Пока она говорит, я гляжу на нее в упор. Кожа у нее очень бледная и гладкая, ресницы кажутся бахромой на полумесяцах опущенных век. Моя госпожа рассказывала как-то раз, что Тициан, увидев ее однажды в нашем доме, пожелал написать ее портрет, потому что увидел в ее облике нечто таинственное. Неудивительно. Годы почти не состарили ее, и лицо ее излучает странный свет, а мысли и чувства как будто пробегают по нему, как непрерывно меняющаяся погода. Тициан прав — она действительно могла бы пригодиться ему для какой-нибудь картины на религиозный сюжет, и уж он-то сумел бы запечатлеть этот внутренний свет, потому что он, похоже, видит душу человека так же ясно, как и телесную оболочку. Но она равнодушна к бессмертию, во всяком случае, к такого рода бессмертию, какое может подарить ей художник, и когда он предложил ей позировать ему, она наотрез отказалась. Мне это понравилось, хотя до сих пор я этого, похоже, не сознавал.

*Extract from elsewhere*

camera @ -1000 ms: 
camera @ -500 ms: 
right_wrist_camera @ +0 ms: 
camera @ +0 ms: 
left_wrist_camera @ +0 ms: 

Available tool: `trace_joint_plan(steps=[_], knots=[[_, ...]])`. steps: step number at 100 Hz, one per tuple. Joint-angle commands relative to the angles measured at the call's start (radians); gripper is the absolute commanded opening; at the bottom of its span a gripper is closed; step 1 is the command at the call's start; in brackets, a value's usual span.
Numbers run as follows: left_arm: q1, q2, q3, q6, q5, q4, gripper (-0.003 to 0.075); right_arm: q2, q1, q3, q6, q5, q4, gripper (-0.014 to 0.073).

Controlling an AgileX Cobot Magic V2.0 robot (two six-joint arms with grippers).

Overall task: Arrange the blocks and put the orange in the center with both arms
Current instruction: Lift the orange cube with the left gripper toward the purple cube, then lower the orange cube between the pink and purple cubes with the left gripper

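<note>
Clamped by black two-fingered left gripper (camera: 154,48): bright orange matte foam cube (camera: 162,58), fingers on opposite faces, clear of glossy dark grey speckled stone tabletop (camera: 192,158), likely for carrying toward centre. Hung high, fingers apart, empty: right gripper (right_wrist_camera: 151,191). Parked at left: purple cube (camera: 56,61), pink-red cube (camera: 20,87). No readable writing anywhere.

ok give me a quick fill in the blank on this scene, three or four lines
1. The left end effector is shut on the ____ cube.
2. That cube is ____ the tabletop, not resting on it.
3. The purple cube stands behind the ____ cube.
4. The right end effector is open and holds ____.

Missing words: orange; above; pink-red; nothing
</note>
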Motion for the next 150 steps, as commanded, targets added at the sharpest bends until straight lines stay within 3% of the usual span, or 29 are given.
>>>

— Как поживает Фьямметта? — спрашивает она через некоторое время.
— Она… Даже не знаю, какие подобрать слова… Спокойная, сдержанная. Вы знаете, что мальчишка уезжает? Она вам говорила?
— Да. Об этом стало известно, когда я была у вас.
— Она грустит, — добавляю я. — Но она ведь исцелится? — Я хотел произнести последнюю фразу утвердительно, но она прозвучала как вопрос.
— Если рана чиста, то не так страшно, если даже она глубока, — отвечает Коряга. — Гангрены нужно опасаться только при неразделенной страсти.